Date of Report (Date of earliest event reported):  June 22, 1999


                      Commission File Number 0-09519


                        REGENT TECHNOLOGIES, INC.
              (Exact name of Registrant as specified in its charter)


Colorado                                    84-0807913
(State of Incorporation)                  (IRS Employer
                                           Identification No.)
2929 Elm Street, Dallas, Texas                                      75226
(Address of Principal Executive Offices)       (Zip Code)



Registrant's telephone number, including area code:
  214-741-9530

Item 5.  Other Items

(a) The Board of Directors appointed Lupe Vasquez and Brian
Layton as Directors effective June 22, 1999 and Robyn Sterritt
as a Director, President and Chief Executive Officer of Regent
Technologies, Inc. effective June 28, 1999.  Ms. Sterritt was also
elected as Chairman of the Board of Directors effective June 28, 1999.

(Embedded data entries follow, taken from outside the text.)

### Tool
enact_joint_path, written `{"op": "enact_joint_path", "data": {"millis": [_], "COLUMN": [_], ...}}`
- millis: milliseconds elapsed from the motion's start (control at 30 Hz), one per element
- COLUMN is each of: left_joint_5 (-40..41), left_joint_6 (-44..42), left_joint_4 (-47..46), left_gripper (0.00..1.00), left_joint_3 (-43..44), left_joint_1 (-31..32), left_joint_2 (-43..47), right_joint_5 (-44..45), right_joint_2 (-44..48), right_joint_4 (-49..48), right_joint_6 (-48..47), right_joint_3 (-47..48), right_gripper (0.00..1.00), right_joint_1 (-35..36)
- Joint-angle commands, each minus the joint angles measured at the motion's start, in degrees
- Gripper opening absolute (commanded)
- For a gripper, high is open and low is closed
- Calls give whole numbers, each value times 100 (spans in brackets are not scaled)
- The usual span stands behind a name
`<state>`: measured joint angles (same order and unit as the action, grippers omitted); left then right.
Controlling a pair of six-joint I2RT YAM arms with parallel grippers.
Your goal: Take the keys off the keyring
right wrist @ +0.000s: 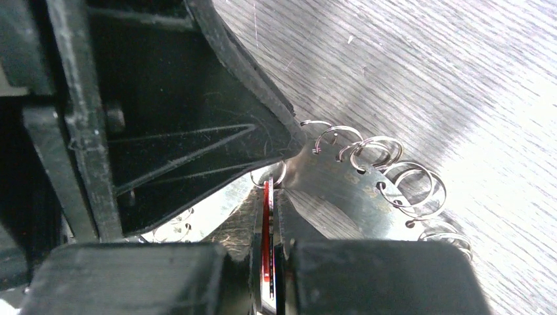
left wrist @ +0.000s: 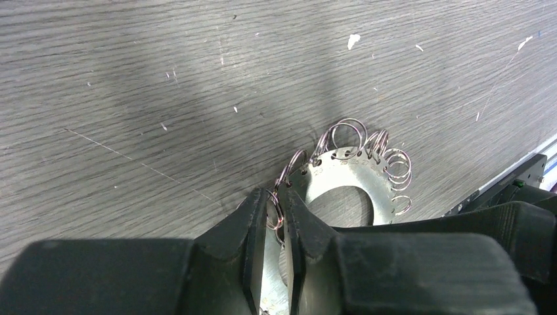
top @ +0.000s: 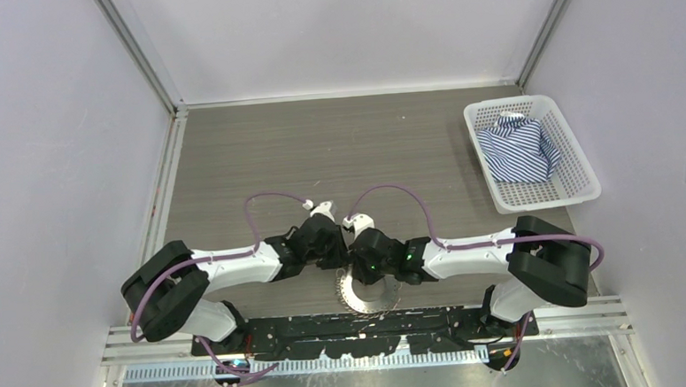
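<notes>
The keyring (top: pixel 367 291) is a flat silvery ring plate with an open centre, lying on the table between the arm bases. Up close (left wrist: pixel 348 172) (right wrist: pixel 341 177) its rim holds several small wire split rings. My left gripper (left wrist: pixel 276 197) is shut on one small split ring (left wrist: pixel 274 213) at the plate's edge. My right gripper (right wrist: pixel 268 190) is shut on the red-headed key (right wrist: pixel 267 236), seen edge-on, hanging from that small ring (right wrist: pixel 268 174). Both grippers meet tip to tip over the plate (top: pixel 347 260). No silvery keys show plainly.
A white plastic basket (top: pixel 577 159) with a blue-striped cloth (top: pixel 519 149) stands at the right back. The black base rail (top: pixel 364 325) runs just below the keyring. Grey walls close the table on three sides.
</notes>
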<state>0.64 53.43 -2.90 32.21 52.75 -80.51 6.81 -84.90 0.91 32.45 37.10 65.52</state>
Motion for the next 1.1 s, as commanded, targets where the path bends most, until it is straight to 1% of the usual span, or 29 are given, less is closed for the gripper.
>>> {"op": "enact_joint_path", "data": {"millis": [0, 167, 300, 433, 600, 833, 1067], "left_joint_5": [170, 218, 276, 104, -321, -644, -1166], "left_joint_6": [-76, -92, -57, 102, 539, 1122, 1888], "left_joint_4": [-10, 44, 132, 165, 131, 28, -637], "left_gripper": [14, 1, 1, 1, 1, 1, 0], "left_joint_3": [42, 33, 40, 1, -101, -327, -771], "left_joint_1": [-37, -37, -52, -221, -523, -795, -1129], "left_joint_2": [89, 192, 347, 528, 617, 747, 507], "right_joint_5": [73, 91, 98, 154, 271, 475, 662], "right_joint_2": [25, 42, 28, 4, 1, 45, -48], "right_joint_4": [27, 109, 180, 295, 438, 633, 806], "right_joint_6": [-88, -116, -141, -181, -261, -350, -544], "right_joint_3": [222, 230, 285, 310, 380, 386, 446], "right_gripper": [2, 1, 1, 1, 1, 1, 1], "right_joint_1": [23, 23, 28, 56, 88, 141, 257]}}
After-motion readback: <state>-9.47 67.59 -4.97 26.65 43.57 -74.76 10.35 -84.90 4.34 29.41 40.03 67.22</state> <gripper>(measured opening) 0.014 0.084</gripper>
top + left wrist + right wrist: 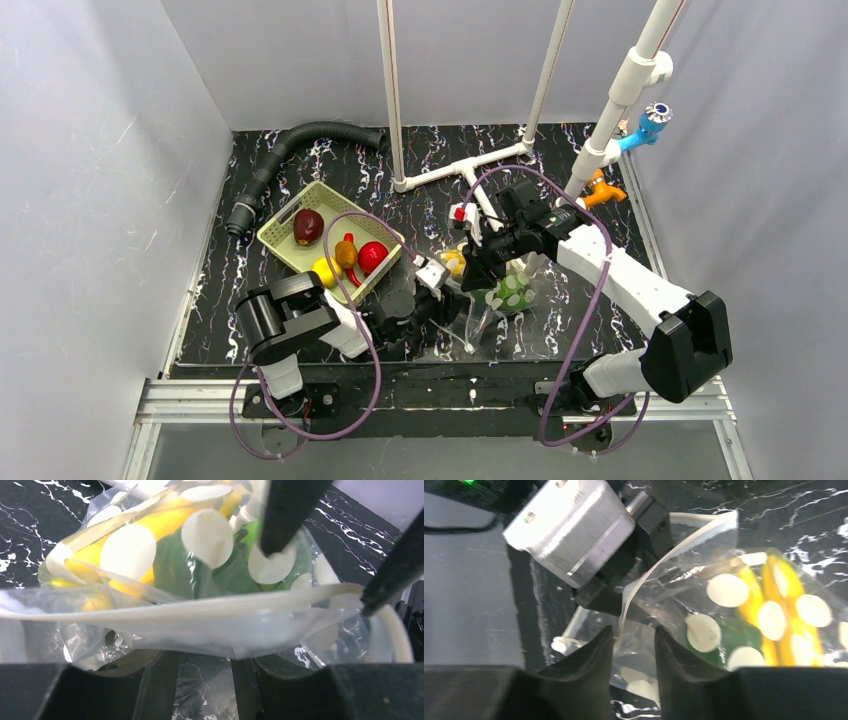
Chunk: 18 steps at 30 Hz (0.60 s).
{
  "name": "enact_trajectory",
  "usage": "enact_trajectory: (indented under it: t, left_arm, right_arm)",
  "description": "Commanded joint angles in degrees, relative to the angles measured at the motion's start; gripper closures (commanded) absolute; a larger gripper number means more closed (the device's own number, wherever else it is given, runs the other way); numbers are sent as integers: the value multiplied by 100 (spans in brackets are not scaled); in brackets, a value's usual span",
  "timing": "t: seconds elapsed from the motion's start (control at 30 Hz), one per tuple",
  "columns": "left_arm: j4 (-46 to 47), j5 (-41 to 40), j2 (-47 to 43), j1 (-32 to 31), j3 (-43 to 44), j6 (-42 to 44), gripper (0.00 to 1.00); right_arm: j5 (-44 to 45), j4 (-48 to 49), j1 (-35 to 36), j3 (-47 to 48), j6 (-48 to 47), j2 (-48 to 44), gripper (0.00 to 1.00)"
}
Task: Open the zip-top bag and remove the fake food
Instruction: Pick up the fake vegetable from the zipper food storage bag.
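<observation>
- The bag (497, 300) lies on the black marbled table (250, 300), about mid-way across and to the right of the basket (288, 209). Both arms meet over it.
- Left gripper (202, 657): I see its jaws part way apart, with the table showing through the gap. The bag's clear lower fold sags right at the tips. I cannot tell whether either finger presses on the film.
- The white zip strip (200, 612) runs across the left wrist view, just above that gripper's fingers.
- Right gripper (633, 630): jaws spread, with crinkled bag film lying in the gap. I see no pinch.
- From the left wrist, the right gripper's fingers (285, 520) come down as two dark bars set apart. One tip rests on a white dot of the bag, and the other is at the right end of the zip strip.
- Inside the bag I make out a banana (791, 582) and a green piece (734, 635) beside it, both behind the dotted plastic.
- The basket holds four pieces: dark red (308, 226), orange (346, 252), red (372, 256) and yellow (325, 270).
- From the right wrist, the left gripper's silver body sits at the bag's mouth, with the zip strip curling past its black fingers.
</observation>
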Motion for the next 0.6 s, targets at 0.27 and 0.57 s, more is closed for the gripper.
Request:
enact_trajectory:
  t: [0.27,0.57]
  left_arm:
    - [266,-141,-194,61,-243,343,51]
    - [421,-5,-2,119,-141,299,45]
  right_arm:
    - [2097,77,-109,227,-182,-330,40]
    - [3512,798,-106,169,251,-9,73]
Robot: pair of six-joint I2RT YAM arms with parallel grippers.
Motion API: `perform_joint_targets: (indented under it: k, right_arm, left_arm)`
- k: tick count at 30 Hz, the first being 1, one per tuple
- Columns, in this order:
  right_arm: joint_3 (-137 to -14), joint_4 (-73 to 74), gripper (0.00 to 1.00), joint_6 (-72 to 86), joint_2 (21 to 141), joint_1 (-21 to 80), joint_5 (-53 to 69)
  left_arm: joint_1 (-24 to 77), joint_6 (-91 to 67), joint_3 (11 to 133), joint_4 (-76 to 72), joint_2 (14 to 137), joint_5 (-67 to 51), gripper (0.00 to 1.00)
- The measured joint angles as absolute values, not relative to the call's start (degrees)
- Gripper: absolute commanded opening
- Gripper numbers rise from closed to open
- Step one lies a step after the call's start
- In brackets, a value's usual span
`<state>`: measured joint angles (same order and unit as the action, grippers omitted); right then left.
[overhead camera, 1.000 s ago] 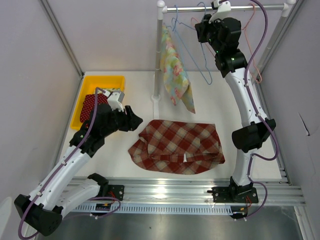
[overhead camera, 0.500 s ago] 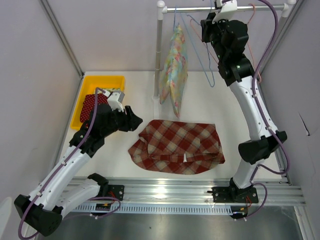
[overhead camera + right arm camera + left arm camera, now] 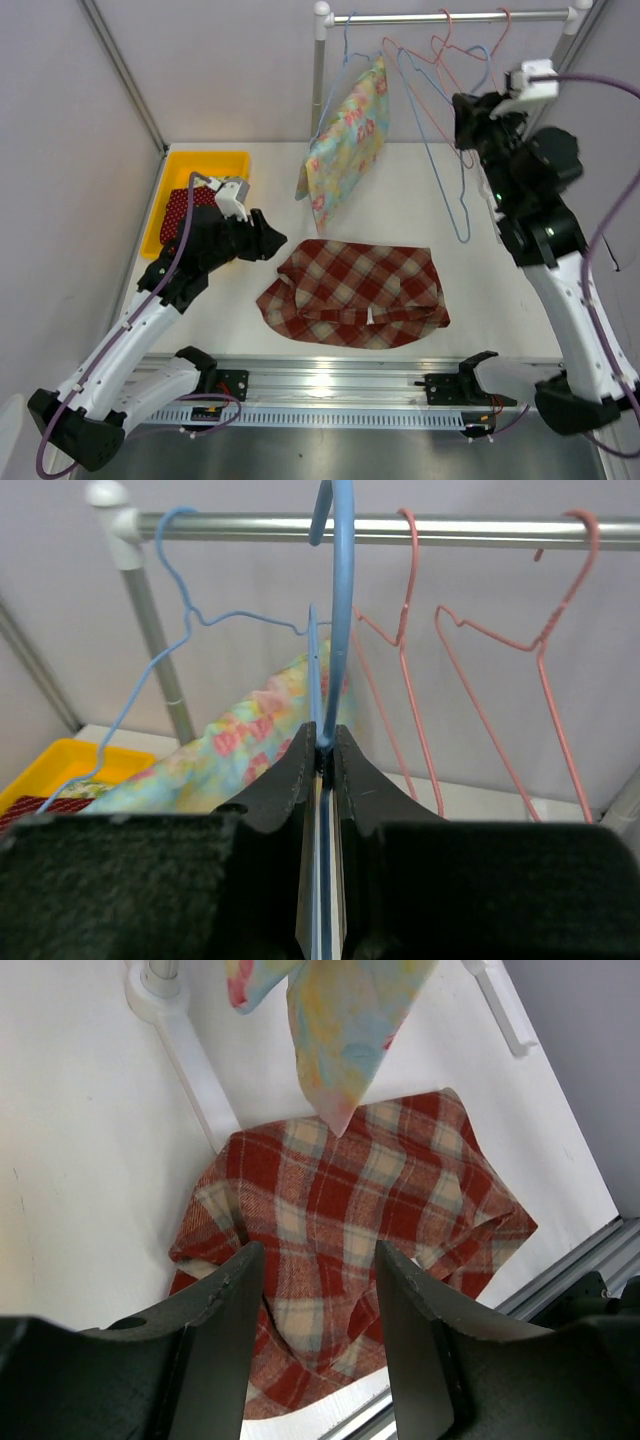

(b)  The Board of Directors entered into settlement agreements with and
accepted the resignations of Roy W. Mers as Director, Chairman and Chief
Executive Officer and David A. Nelson as Director and President,
effective June 28, 1999 and authorized Regent to issue new restricted
shares to Mr. Mers and Mr. Nelson at the rate of ten cents per share to
settle outstanding debts owed to them, including back wages.

Mr. Mers accepted a $90,000 promissory note for the $90,000 deferred
compensation owed.  The promissory note was assigned to a third party and
redeemed by the Company with 900,000 shares of restricted Common Stock.  In
addition, Mr. Mers agreed to accept conveyance of 100% of the ownership
and interests in Regent Digital Imaging, Inc. and ConnecTen, L.L.C. in
exchange for all other monies owed to him, including $200,000 owed under a
secured line of credit and termination of his employment contract.  From
the assets of the transferred companies, the Chairman agreed to pay certain
Company payables, including $20,000 to the Company plus monies owed to the
General Counsel, the Chief Technical Officer, and the Director of Marketing
and related taxes for the termination of their employment contracts.

Mr. Nelson accepted a $90,000 promissory note and an account payable of
$10,000 for the $80,000 deferred compensation owed and the $20,000 of
expense reimbursement for the termination of his employment contract.  The
promissory note was assigned to a third party and redeemed by the Company
with 900,000 shares of Common Stock.

In addition, the Company released the Chief Technical Officer from his
contract in exchange for the stock grant thereunder.  Pursuant thereto,
42,876 shares of Company restricted Common Stock was returned to the
Company.

Also, the Company issued 50,000 shares of restricted Common Stock
each to the General Counsel and Director of Marketing to fulfill previous
commitments.

(c)  The Company entered into an agreement to isssue 36,666,666 shares of
restricted Common Stock to the Straza Family Limited Partnership
in exchange for $1,100,000 in notes receivable and additionally issued
the following options to that entity:
     1.  For six months, the option to purchase, for cash or assets,
         up to $1,400,000 worth of restricted stock at $.03 per share
     2.  For two years, the option to purchase up to 5,000,000
         restricted shares at a purchase price of $.50 per share
     3.  For three years, the option to purchase up to 5,000,000
         restricted shares at a purchase price of $1.00 per share
     4.  For four years, the option to purchase up to 5,000,000
         restricted shares at a purchase price of $2.00 per share

     Regent plans to expand its focus to includ waste management, landfill
management, recycling, and other environmental service areas.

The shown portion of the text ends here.